L’homme coupé de son environnement , de sa culture , ne peut exister. Mais s’il existait , il serait en deçà de l’animalité. Le biologiste Jean Rostand , dans les Pensées d’un Biologiste dit que le biologiste ‘’ ignore le culturel ‘’. De tout ce que l’homme àappris , éprouvé , ressenti au long des siècles , rien ne s’est déposé dans son organisme (…) Chaque génération doit refaire tout l’apprentissage. ‘’ Ceci signifie que la culture ne s’est pas déposée dans notre patrimoine génétique. L’homme va rester longtemps dans un état de dépendance , ce qui montre la nécessité de l’homme à se servir d’autrui. L’hérédité ne suffit pas à être un homme. Comme tous les êtrevivants , l’homme est soumis à l’évolution qui , lentement , transforme les espèces , mais lui seul a eu une histoire. Il est seul inventeur et héritier de culture , il crée des langues , des outils , des croyances et non pas l’hérédité biologique.

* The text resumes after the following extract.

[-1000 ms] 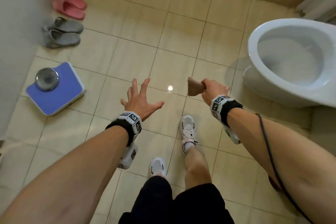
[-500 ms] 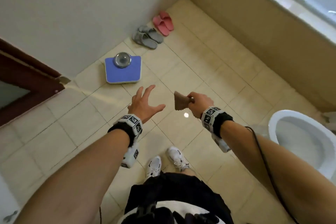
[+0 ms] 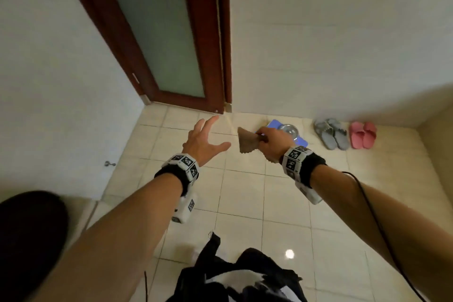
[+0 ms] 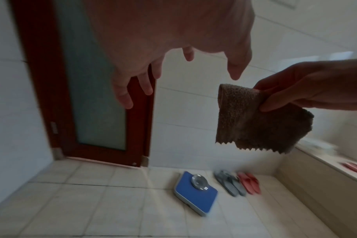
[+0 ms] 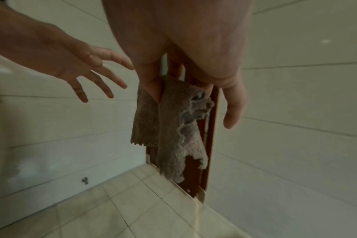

  • Il faut également distinguer ‘’ instinct ‘’ et ‘’ réflexe ‘’. Le terme instinct défini un mode d’adaptation inné de caractère propre à une espèce. Le réflexe aussi est inné. Ainsi tout ce qui est inné ne constitue pas pour autant un instinct. Le réflexe est une sorte de réaction à une stimulation extérieure. Chez le nourrisson humain, la succion est un réflexe , c’est une réaction simple à une stimulation extérieure. Chez le veau , ce serait un instinct. Ce que l’on appel ‘’ l’instinct de survie ‘’ n’est pas un instinct. Les sentiments n’ont rien de biologique. Instincts et conscience ne sont pas compatibles , la conscience a remplacé l’instinct. D’après Bergson ( extrait de l’évolution créatrice ) : l’insuffisance même des moyens naturels dont l’homme dispose pour se défendre contre ses ennemis , contre le froid et la faim (…) acquiert la valeur d’un document préhistorique , c’est le congé définitif que l’instinct reçoit de l’intelligence.

Ceci signifie le congé que la nature reçoit de la culture. L’homme nait ‘’prématuré ‘’ , c’est-à-dire incapable pendant de longues années d’assurer seul son existence. La durée de cette dépendance révèle l’absence d’instinct et explique la prédominance de la culture sur la nature.

A partir du moment où le poste est un poste à la responsabilité ou un poste de pouvoir , les femmes sont éloignés. Instinct : comportement naturel inscrit dans notre patrimoine génétique. Quand le préjugé se base sur la différence biologique de la couleur de la peau , c’est ce que l’on appelle le racisme . Il est toujours présent car il a pris une énorme ampleur les années précédentes.
Qu’en est-il de cette idéologie aujourd’hui ?
Quelle que soit les leçons de l’histoire , cette idéologie persiste et prend des formes variées qui relèvent du même raisonnement. Chaque fois que l’on justifie une situation sociale par des raisons biologiques , on tombe dans le même préjugé.
Texte d’appui : le deuxième sexe
Le propre de l’homme n’est pas sa nature n’est pas sa nature mais au contraire le fait d’être un homme en devenir. C’est d’être devenu un homme par un long processus d’humanisation qui donne à la culture toute sa valeur.